Cuando tenía alrededor de seis años de edad utilizaba mi mayor independencia para saltar nuestra cerca para ir a caminar solo en los campos y tratar de llegar lo más lejos; el objetivo secreto era llegar hasta el final de ellos y, si era posible, alcanzar la montaña. Cuando los tallos de maíz estaban maduros, y me doblaban en altura, no iba muy lejos porque rápidamente perdía de vista la casa y el miedo me invadía. No obstante, al final del verano, cuando los tallos habían sido cortados, o en invierno, cuando los campos se transformaban en un océano de hielo y nieve, podía alejarme mucho más, pero ya que la casa se veía tan pequeña que no podía escuchar la voz de mi madre llamándome, o percibir su brazo saludándome, el miedo volvía a apoderarse de mí y hacía marcha atrás: contento con mi aventura, pero siempre un poco decepcionado de no haber podido ir más lejos.

A parte de caminar en los campos me divertía trepar el olmo que teníamos en el fondo del patio trasero y, como mi animal preferido, el puma, me perchaba muy, muy arriba y ahí me quedaba largos momentos.

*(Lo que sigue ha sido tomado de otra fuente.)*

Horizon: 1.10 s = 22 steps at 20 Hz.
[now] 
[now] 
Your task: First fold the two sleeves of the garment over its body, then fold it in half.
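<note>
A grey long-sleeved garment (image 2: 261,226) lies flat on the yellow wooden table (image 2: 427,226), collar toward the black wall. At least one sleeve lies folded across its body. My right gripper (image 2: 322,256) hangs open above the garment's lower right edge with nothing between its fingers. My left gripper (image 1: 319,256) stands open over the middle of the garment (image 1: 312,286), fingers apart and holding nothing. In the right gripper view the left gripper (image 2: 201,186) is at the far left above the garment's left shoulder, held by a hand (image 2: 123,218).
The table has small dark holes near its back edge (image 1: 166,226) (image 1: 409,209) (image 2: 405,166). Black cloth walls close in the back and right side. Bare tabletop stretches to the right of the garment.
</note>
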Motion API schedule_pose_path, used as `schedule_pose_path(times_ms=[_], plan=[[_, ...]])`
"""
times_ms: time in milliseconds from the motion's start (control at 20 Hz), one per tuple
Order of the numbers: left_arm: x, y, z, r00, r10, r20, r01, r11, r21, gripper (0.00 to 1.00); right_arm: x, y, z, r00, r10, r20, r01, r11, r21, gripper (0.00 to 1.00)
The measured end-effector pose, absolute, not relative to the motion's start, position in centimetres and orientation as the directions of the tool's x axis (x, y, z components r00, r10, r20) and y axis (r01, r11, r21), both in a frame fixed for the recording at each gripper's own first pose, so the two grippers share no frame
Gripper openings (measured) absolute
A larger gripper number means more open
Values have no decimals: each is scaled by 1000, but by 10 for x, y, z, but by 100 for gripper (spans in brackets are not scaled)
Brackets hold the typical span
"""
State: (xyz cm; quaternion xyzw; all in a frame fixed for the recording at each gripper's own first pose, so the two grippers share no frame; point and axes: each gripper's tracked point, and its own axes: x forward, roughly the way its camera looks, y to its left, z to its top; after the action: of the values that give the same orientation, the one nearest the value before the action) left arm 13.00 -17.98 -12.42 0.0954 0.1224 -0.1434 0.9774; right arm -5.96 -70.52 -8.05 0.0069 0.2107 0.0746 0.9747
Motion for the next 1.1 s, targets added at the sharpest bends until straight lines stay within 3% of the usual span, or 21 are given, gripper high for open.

También me encantaba hacer estrellas en el pasto, o en la nieve, y sentir la hierba sobre mi piel o una nieve ligera abrazar la forma de mi cuerpo.  Acostado así me gustaba mirar al cielo y jugar al juego de soñar despierto. No debía ser tan malo en ese juego porque algún día una persona del más famoso programa de televisión para niños de mi país, el Invierno, me pidió que le contara delante de una cámara dos sueños que había tenido; ¡mis amigos se rieron mucho cuando me vieron en la pantalla!

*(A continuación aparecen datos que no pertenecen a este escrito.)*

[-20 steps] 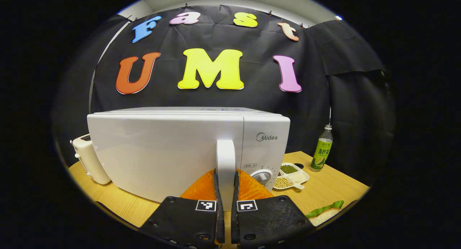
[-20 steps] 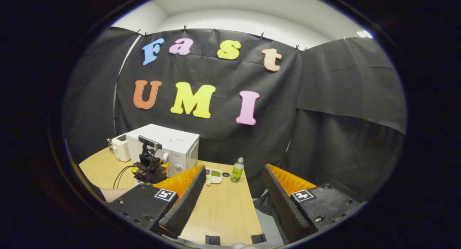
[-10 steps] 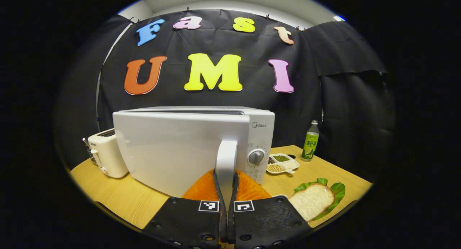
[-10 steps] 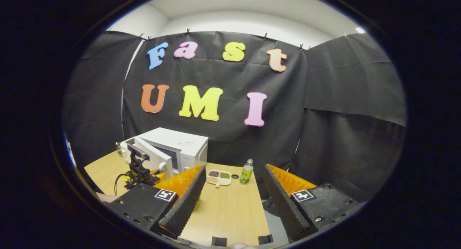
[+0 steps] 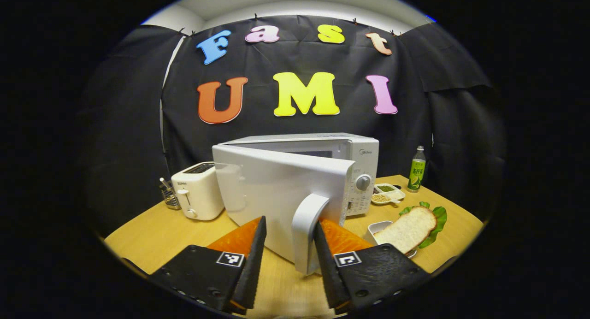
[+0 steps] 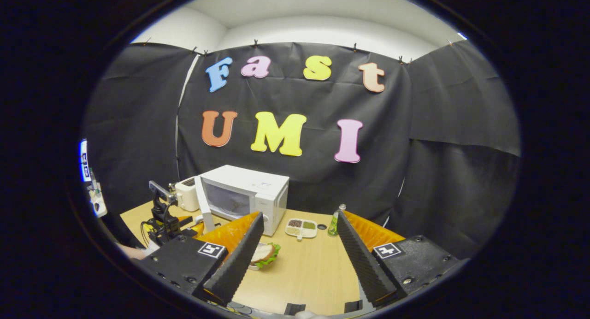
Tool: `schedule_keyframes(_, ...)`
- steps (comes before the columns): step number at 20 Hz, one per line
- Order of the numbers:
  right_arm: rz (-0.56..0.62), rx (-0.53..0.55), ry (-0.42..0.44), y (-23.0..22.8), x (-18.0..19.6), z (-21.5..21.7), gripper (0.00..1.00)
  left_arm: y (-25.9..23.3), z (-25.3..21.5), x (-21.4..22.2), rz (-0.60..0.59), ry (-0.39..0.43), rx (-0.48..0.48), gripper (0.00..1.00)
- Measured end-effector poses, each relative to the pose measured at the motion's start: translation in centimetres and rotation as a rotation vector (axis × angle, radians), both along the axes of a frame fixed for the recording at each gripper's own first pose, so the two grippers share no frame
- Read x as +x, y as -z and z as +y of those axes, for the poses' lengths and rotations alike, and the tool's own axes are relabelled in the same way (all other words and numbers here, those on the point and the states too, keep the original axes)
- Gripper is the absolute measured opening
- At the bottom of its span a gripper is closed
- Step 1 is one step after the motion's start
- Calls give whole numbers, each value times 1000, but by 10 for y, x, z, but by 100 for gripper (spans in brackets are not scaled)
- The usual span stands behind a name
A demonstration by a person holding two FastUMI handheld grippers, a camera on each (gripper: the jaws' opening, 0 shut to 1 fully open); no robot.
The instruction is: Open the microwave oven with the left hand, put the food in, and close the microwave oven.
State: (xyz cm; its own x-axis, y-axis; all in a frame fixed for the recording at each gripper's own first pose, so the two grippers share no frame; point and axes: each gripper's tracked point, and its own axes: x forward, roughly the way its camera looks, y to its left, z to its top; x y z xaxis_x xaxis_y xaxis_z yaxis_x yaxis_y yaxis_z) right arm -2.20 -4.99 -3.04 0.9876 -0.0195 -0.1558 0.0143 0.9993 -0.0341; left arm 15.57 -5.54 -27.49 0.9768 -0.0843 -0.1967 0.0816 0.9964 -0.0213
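While the left gripper [image 5: 288, 259] gapes beside the door handle [image 5: 308, 233], right gripper [image 6: 299, 254] hangs open over the table [image 6: 304, 273].

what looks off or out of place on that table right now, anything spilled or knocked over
Nothing stands out. The microwave door hangs open, as the task needs. The bread on lettuce, divided dish, bottle and toaster all sit upright on the table, with no spill in sight.
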Motion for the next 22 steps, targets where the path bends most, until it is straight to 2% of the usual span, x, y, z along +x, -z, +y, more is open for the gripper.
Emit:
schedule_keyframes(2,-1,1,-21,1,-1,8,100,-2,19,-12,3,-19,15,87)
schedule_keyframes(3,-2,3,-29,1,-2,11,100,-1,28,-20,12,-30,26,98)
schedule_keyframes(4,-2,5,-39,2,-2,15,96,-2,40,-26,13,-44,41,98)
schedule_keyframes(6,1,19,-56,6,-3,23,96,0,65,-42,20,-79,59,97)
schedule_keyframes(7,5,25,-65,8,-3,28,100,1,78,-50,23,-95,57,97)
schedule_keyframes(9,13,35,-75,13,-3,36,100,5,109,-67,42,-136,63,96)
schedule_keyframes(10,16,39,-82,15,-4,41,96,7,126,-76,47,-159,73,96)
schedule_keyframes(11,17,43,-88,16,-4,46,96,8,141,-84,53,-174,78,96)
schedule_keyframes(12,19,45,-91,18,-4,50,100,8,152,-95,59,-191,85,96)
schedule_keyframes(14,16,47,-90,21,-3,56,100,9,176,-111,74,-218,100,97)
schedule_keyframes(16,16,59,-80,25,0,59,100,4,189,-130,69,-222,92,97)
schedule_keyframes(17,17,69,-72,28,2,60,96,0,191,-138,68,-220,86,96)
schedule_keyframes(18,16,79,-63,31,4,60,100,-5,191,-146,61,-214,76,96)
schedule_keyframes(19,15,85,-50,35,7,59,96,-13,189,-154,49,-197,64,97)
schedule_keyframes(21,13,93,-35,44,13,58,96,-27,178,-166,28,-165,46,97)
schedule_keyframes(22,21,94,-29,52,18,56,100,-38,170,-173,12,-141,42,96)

En la Escuela de la Amistad, durante las clases de catecismo, la profesora me dejaba solo en el pasillo con unas hojas blancas y lápices de color y cerraba la puerta. Entonces, mientras mis amigos escuchaban las historias del pequeño Jesús, las que mamá había prohibido a la profesora contarme, yo dibujaba en el piso porque no me daban ni silla ni pupitre. En casa papá fumaba su extraña pipa de cristal que hacía burbujas y nos enseñaba, a mi hermano menor y a mí, su gran libro del espacio con sus lindas y coloridas fotos de estrellas.  Escuchando su disco de vinilo preferido  (ése con un triángulo suspendido en lo negro y con la luz de un arco iris en el centro) nos explicaba que la tierra no era nada más que una pequeña bola que flotaba en el universo.

Un día, antes de los nopales de México, antes de las mujeres, antes de la palabra absurdo, y mucho tiempo antes de saber todo lo que yo no iba a ser, nuestra familia se mudó de nuestra pequeña casa de madera para irse hacia nuevos horizontes, hacia nuevas historias. Abandoné mis dos montañas pero no las olvidé.  Esto es una colección de mis historias: esas pequeñas joyas encontradas y acumuladas muy lejos de los campos de maíz, de las montañas y de los cielos del lindo pequeño valle donde nací.